Th17 cells were differentiated on plates coated with 2 μg/ml anti-CD3 + 5 μg/ml anti-CD28 with a cytokine cocktail of 50 ng/ml IL-6, 1 ng/ml TGF-β, and 10 ng/ml IL-1. Neutralizing antibodies to IFN-γ, IL-4, or IL-2 were added at 10 μg/ml in some experiments. Th1 cells were stimulated in the presence of 3 ng/ml IL-12, and iT reg cells were generated by adding 10 ng/ml TGF-β. The AhR antagonist CH-223191 (Calbiochem) was added at 3 μM at the start of culture. FICZ was added at 300 nM at the start of some cultures. For measurements of intracellular cytokines, T cells were restimulated with 500 ng/ml phorbol dibutyrate and 500 ng/ml ionomycin in the presence of brefeldin A for 4 h on day 5 after initiation of cultures. Measurement of Stat5 phosphorylation was done with antibodies to pStat5 (BD) according to the manufacturer's instructions.
CH 223191
This substance has been the subject of scientific investigations, with researchers exploring its properties and potential uses.

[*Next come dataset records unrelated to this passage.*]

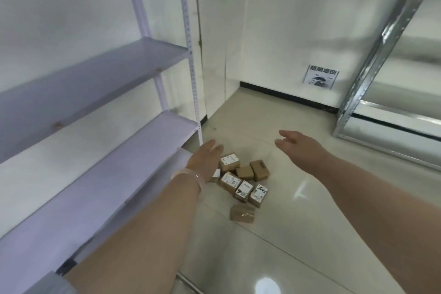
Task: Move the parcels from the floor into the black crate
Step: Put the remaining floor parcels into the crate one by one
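Entry, left to right: white shelving (95, 126) is standing at frame left; left hand (205, 160) is hovering flat and empty over the parcels (241, 181), which are lying clustered on the floor (310, 234) at lower centre; right hand (298, 145) is hovering likewise open-fingered and empty; advisably gripping one outlying box by opposite sides, the black crate not showing.

A white shelf rack (95, 74) is set on the left. A shiny metal rack (360, 83) is seen on the right. A paper sign (321, 76) is stuck low on the wall (274, 19).
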Tool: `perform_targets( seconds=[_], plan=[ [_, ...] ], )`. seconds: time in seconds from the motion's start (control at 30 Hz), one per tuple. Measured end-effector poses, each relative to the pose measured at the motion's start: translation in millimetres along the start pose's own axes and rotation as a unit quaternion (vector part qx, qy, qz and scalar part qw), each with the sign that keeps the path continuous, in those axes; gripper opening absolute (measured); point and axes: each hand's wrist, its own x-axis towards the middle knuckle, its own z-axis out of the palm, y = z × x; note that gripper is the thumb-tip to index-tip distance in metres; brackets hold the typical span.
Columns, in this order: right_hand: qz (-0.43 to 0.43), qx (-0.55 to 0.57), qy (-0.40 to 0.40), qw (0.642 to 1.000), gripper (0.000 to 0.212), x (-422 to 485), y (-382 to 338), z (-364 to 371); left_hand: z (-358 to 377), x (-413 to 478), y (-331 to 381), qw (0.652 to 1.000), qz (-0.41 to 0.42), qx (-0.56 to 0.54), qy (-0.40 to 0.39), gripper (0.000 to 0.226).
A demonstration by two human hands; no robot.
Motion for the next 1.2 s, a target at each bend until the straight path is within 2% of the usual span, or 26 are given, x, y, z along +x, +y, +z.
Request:
perform_targets(
  seconds=[0.07,0.23,0.37,0.4,0.47,0.53,0.67,0.7,0.77,0.83,1.03,1.13,1.2],
  plan=[
    [0.007,0.0,-0.004,1.0,0.053,15.3,18.4,-13.0,19.5,8.7,8.0,1.0,0.01,0.007,-0.003,0.053],
    [0.04,0.005,-0.031,0.999,0.051,54.3,55.0,-11.2,53.7,49.9,4.4,0.996,-0.028,0.079,-0.015,0.049],
    [0.068,-0.002,-0.062,0.996,0.048,92.3,79.7,18.6,66.7,91.3,-14.6,0.997,-0.066,0.046,-0.006,0.023],
    [0.074,-0.008,-0.07,0.995,0.048,103.5,86.2,27.5,68.3,103.7,-22.2,0.997,-0.071,0.042,-0.011,0.024],
    [0.089,-0.021,-0.091,0.992,0.048,127.8,99.2,46.0,70.4,131.0,-39.5,0.995,-0.092,0.034,-0.02,0.041],
    [0.112,-0.031,-0.108,0.987,0.048,154.9,113.7,63.7,72.8,164.9,-61.5,0.992,-0.121,0.025,-0.029,0.045],
    [0.157,-0.058,-0.132,0.977,0.047,211.5,139.8,96.2,78.7,222.9,-103.7,0.979,-0.197,-0.036,-0.027,0.021],
    [0.162,-0.061,-0.134,0.976,0.046,226.5,147.3,104.1,81.6,238.0,-114.9,0.975,-0.214,-0.047,-0.028,0.021],
    [0.173,-0.068,-0.138,0.973,0.044,252.3,164.5,119.2,91.9,266.2,-141.3,0.968,-0.243,-0.055,-0.036,0.039],
    [0.184,-0.072,-0.146,0.969,0.042,274.3,186.5,137.6,105.4,289.4,-166.1,0.962,-0.262,-0.057,-0.046,0.048],
    [0.215,-0.109,-0.233,0.942,0.043,342.7,284.1,219.5,173.4,343.7,-261.2,0.929,-0.355,-0.096,-0.047,0.047],
    [0.217,-0.163,-0.275,0.922,0.045,385.0,342.1,275.2,214.9,371.9,-327.8,0.916,-0.382,-0.12,-0.018,0.045],
    [0.195,-0.221,-0.312,0.903,0.046,408.1,382.9,315.7,250.1,386.6,-369.2,0.887,-0.436,-0.15,0.011,0.044]
  ],
)
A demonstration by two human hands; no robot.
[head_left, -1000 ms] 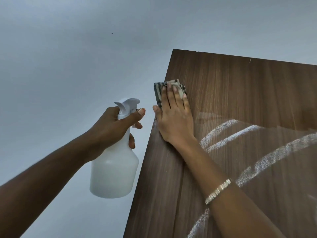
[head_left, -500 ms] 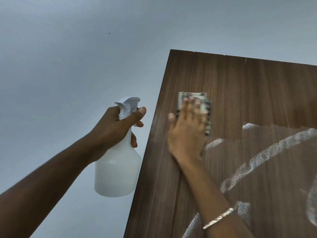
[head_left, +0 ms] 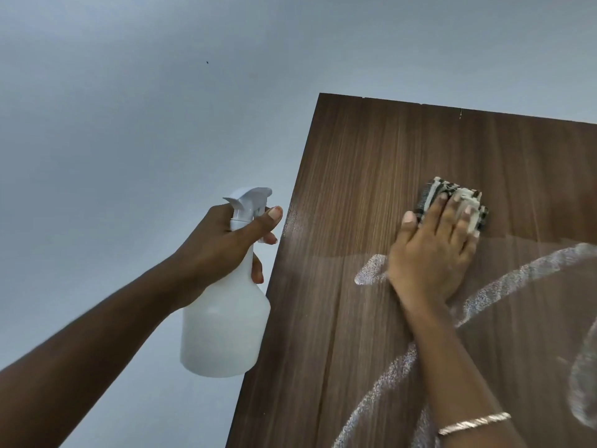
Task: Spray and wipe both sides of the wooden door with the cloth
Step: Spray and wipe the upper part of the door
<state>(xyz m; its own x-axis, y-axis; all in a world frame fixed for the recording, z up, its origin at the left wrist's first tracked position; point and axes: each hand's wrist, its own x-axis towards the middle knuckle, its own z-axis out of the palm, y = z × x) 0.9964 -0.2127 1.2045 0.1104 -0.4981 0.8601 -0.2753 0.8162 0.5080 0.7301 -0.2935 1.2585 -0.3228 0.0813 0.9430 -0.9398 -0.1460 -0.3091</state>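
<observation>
The right hand (head_left: 431, 253) has slid the folded striped cloth (head_left: 452, 202) away from the wooden door's (head_left: 355, 189) left edge, fingers flat on it; the left hand (head_left: 226, 250) grips the white spray bottle (head_left: 223, 331).

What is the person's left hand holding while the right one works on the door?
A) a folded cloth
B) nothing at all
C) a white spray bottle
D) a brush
C: the left hand grips the neck of the white spray bottle just off the door's edge, while the right hand presses the striped cloth flat against the wooden door.
</observation>
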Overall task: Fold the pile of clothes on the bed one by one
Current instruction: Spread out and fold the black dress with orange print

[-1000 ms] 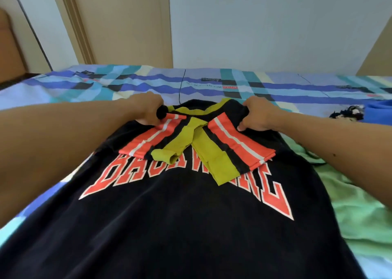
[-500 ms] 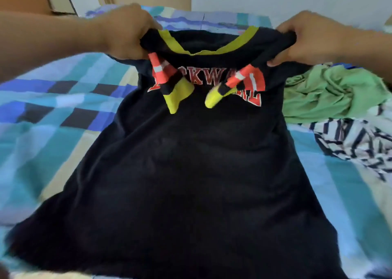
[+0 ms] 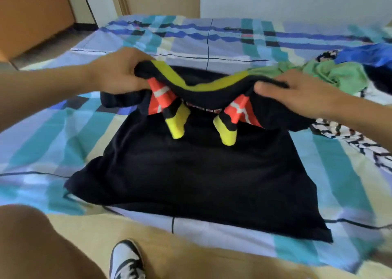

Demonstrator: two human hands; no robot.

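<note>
A black T-shirt [image 3: 197, 172] with a yellow collar and red, white and yellow sleeves lies on the checked bed sheet [image 3: 63, 134]. Its top end is lifted off the bed and folded toward me. My left hand [image 3: 118, 71] grips the left shoulder of the shirt. My right hand [image 3: 294, 92] holds the right shoulder, thumb on top. Both sleeves hang down under the raised collar. The shirt's lower hem reaches the near edge of the bed. The unfolded pile sits at the right: a green garment [image 3: 331, 75], a blue one [image 3: 367, 55] and a black-and-white striped one [image 3: 347, 136].
The bed's near edge runs across the bottom of the view, with my knee [image 3: 38, 242] and a white and black shoe [image 3: 127, 259] below it. A wooden cabinet [image 3: 31, 13] stands at the far left, a door and a white wall behind the bed.
Both hands lifted the shirt's shoulders off the bed, raised them, then brought them down and toward me, so the printed lettering is now mostly hidden under the fold.
</note>
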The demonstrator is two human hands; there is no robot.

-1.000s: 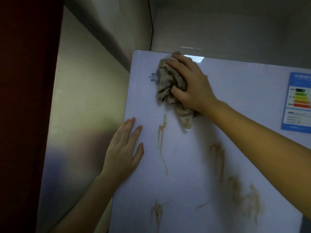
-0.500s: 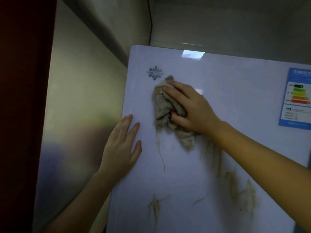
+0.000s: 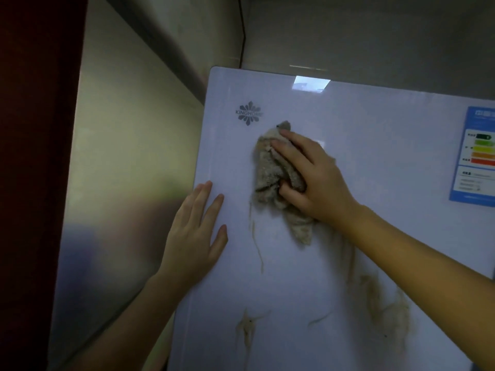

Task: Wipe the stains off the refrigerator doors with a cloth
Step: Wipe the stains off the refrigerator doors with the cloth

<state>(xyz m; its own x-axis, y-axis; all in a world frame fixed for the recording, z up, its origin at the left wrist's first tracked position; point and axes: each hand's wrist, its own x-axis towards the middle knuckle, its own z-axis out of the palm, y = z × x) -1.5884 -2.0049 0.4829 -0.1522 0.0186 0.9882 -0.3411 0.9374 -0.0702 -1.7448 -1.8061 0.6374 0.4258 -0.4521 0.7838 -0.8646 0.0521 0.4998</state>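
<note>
The white refrigerator door (image 3: 375,145) fills the right of the view. My right hand (image 3: 316,178) presses a crumpled beige cloth (image 3: 273,172) against the door below the brand logo (image 3: 249,113). My left hand (image 3: 194,234) lies flat with fingers spread on the door's left edge and holds nothing. A thin brown drip stain (image 3: 257,245) runs down from under the cloth. Two more brown stains sit lower: a splash stain (image 3: 246,330) at the bottom middle and a wide smear (image 3: 385,309) under my right forearm.
A blue energy label (image 3: 474,153) is stuck at the door's right edge. A shiny metal side panel (image 3: 128,156) stands close on the left, with a dark red surface (image 3: 34,156) beyond it. A grey wall (image 3: 361,36) rises above the refrigerator.
My right hand has dragged the cloth down from the door's top edge to below the logo, over the top of the drip stain. My left hand stays flat in place.
</note>
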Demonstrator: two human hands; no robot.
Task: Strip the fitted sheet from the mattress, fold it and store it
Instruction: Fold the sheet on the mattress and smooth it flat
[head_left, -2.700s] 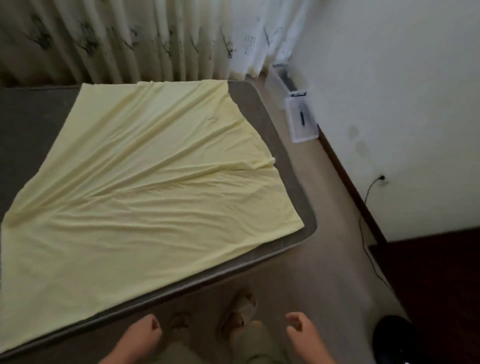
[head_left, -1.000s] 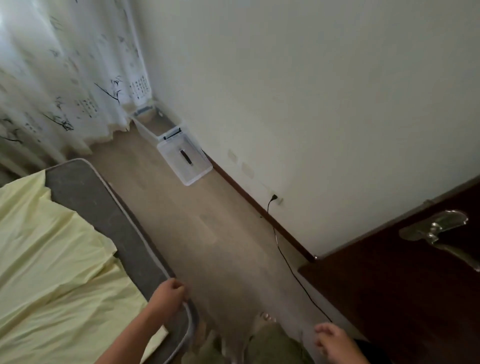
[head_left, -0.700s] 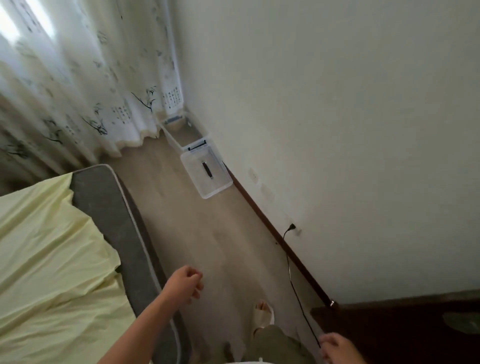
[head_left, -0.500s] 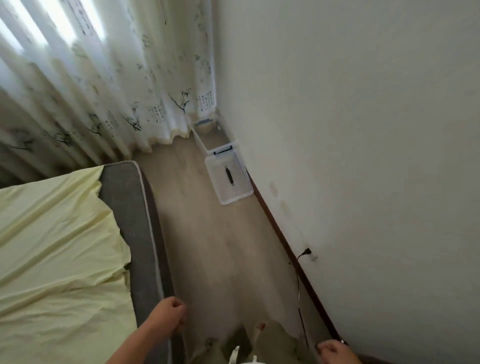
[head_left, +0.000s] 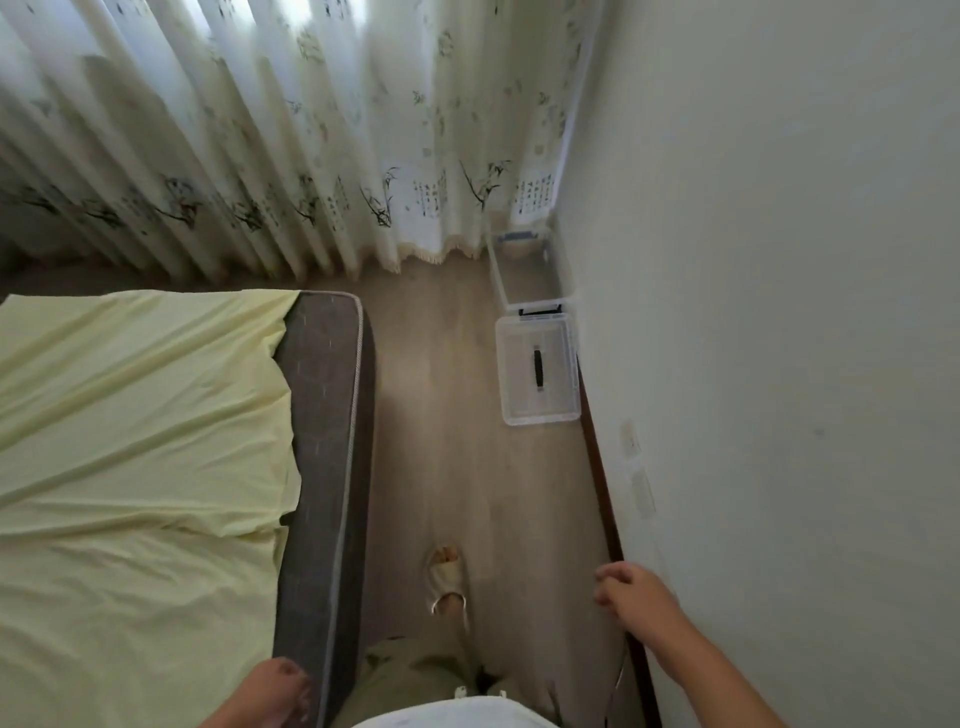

The page description outlines an innovative platform, PubCompare.ai, that enhances reproducibility and accuracy in research protocols by leveraging AI-driven comparisons to locate relevant protocols from literature, pre-prints, and patents.
Researchers can use this tool to identify the best protocols and products, empowering their research journey and experiecing the future of protocol enhancement.
Most cited protocols related to «CH 223191»
Th17 cells were differentiated on plates coated with 2 μg/ml anti-CD3 + 5 μg/ml anti-CD28 with a cytokine cocktail of 50 ng/ml IL-6, 1 ng/ml TGF-β, and 10 ng/ml IL-1. Neutralizing antibodies to IFN-γ, IL-4, or IL-2 were added at 10 μg/ml in some experiments. Th1 cells were stimulated in the presence of 3 ng/ml IL-12, and iT reg cells were generated by adding 10 ng/ml TGF-β. The AhR antagonist CH-223191 (Calbiochem) was added at 3 μM at the start of culture. FICZ was added at 300 nM at the start of some cultures. For measurements of intracellular cytokines, T cells were restimulated with 500 ng/ml phorbol dibutyrate and 500 ng/ml ionomycin in the presence of brefeldin A for 4 h on day 5 after initiation of cultures. Measurement of Stat5 phosphorylation was done with antibodies to pStat5 (BD) according to the manufacturer's instructions.
Most recents protocols related to «CH 223191»
IDO produced L-KYN from GC cells impairs NK viability in vitro.
The tryptophan metabolite L-kynurenine, (2S)-2-Amino-4-(2-aminophenyl)-4-oxo-butanoic acid (Sigma-Aldrich, St. Louis, MO, USA) was solubilized in DMSO and used at a concentration of 2.5, 5, 10, 20, 40, 80, 160, and 320 µM.
All treatments were performed in the absence of light, given that the compounds present photosensitivity.
Additionally, growth capability and morphology of treated cells were studied under light microscope. Pictures were taken at 72 h with a Nikon Eclipse TS100 microscope; magnification: 100×; NA: 0.25.
Top products related to «CH 223191»
More about "CH 223191"
This substance, also known as CH-223191 or FBS, has been the subject of extensive scientific investigations, with researchers exploring its unique properties and diverse applications.
One innovative platform, PubCompare.ai, is revolutionizing the way researchers approach protocol enhancement.
Leveraging the power of AI-driven comparisons, this tool empowers researchers to effortlessly locate relevant protocols from literature, pre-prints, and patents.
By identifying the best protocols and products, researchers can optimize their workflow and experiance the future of protocol enhancement.
Beyond its research applications, CH 223191 shares similarities with other compounds like DMSO and Benzo[a]pyrene, which are also widely used in scientific investigations.
Additionally, the inclusion of Kynurenine and Penicillin/streptomycin in research protocols can provide valuable insights and enhance experimental outcomes.
Explore the vast possibilities of CH 223191 and harness the power of innovative tools like PubCompare.ai to elevate your research journey.
Unlock new discoveries and experiance the future of protocol enhancement today.